Navigation & Lifecycle Tracking

Introduction#

When debugging your application, understanding how users navigate through your app and how different components of your app are initialized and destroyed is crucial. Measure provides automatic tracking of many lifecycle events in your application, allowing you to gain insights into user journeys and component lifecycles without writing additional code. There is also an option to manually track screen views if you need more control over what is tracked.

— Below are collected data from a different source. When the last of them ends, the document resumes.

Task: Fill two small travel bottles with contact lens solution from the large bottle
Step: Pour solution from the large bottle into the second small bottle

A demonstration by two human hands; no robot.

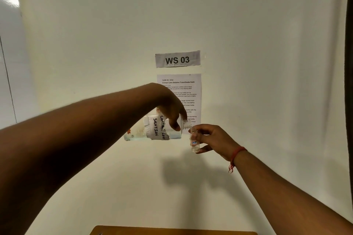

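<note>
Resting between fingers [205,131]: travel bottle [194,142]

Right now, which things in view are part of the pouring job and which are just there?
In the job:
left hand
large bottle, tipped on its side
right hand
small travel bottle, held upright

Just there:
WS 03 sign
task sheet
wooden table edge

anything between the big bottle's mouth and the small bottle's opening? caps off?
Nothing visible. The large bottle, tipped on its side in the left hand, has its open neck right at the uncapped mouth of the travel bottle, which the right hand holds upright.
</note>
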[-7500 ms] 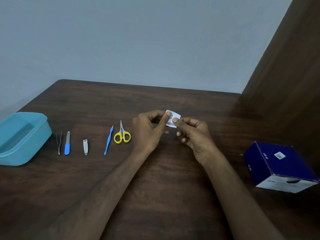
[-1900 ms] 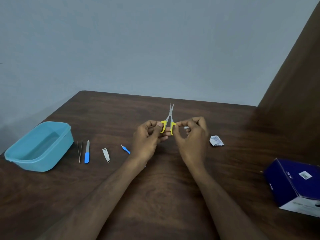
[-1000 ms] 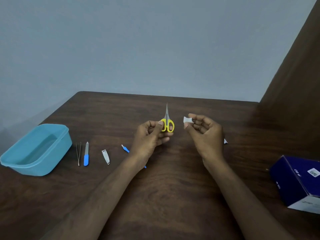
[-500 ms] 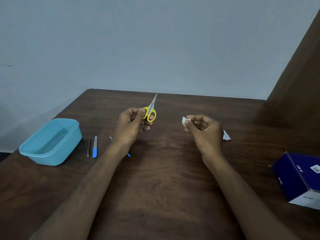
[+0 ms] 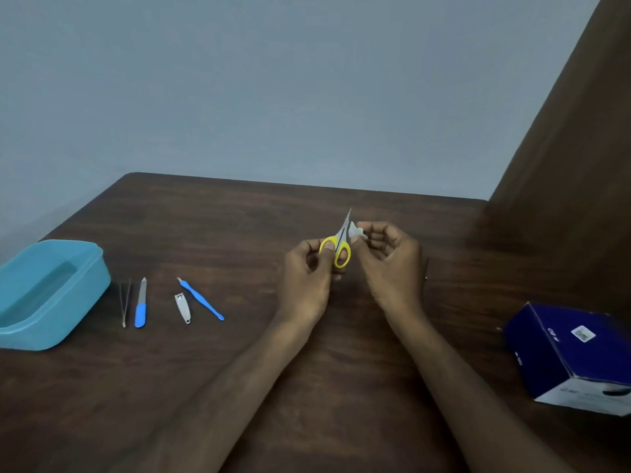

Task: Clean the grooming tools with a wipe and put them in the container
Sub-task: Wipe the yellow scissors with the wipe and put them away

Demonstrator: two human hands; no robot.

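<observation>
Two hands met above the middle of a dark wooden counter (image 5: 341,387): the left hand (image 5: 307,278) gripped small yellow-handled scissors (image 5: 338,249) with blades pointing up and away, and the right hand (image 5: 389,261) pinched a small white wipe (image 5: 355,231) against the blades. To the left lay tweezers (image 5: 125,302), a blue-handled nail file (image 5: 140,303), a nail clipper (image 5: 183,308) and a blue cuticle tool (image 5: 201,299), beside a teal container (image 5: 82,295). A dark blue box (image 5: 573,353) sat far right.
</observation>
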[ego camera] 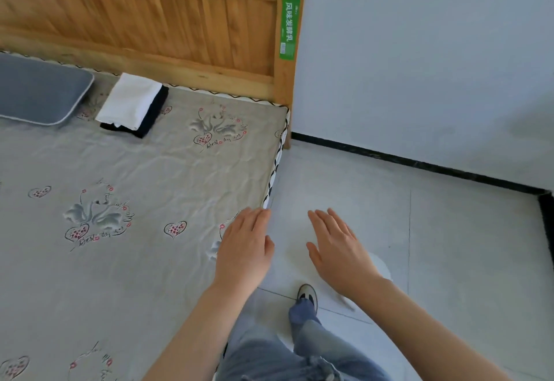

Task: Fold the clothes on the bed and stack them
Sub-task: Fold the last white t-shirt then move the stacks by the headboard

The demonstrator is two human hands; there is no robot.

For Android, Lifecycle events for Activity, Fragments and from AndroidX navigation library (including compose) are automatically tracked.

For iOS, lifecycle events for View Controllers are automatically tracked. For SwiftUI, you can track lifecycle events by wrapping your views with MsrMoniterView or using the moniterWithMsr extension.

Application foregrounded and backgrounded events are also automatically tracked, allowing you to understand when the application is visible to the user and when it is not.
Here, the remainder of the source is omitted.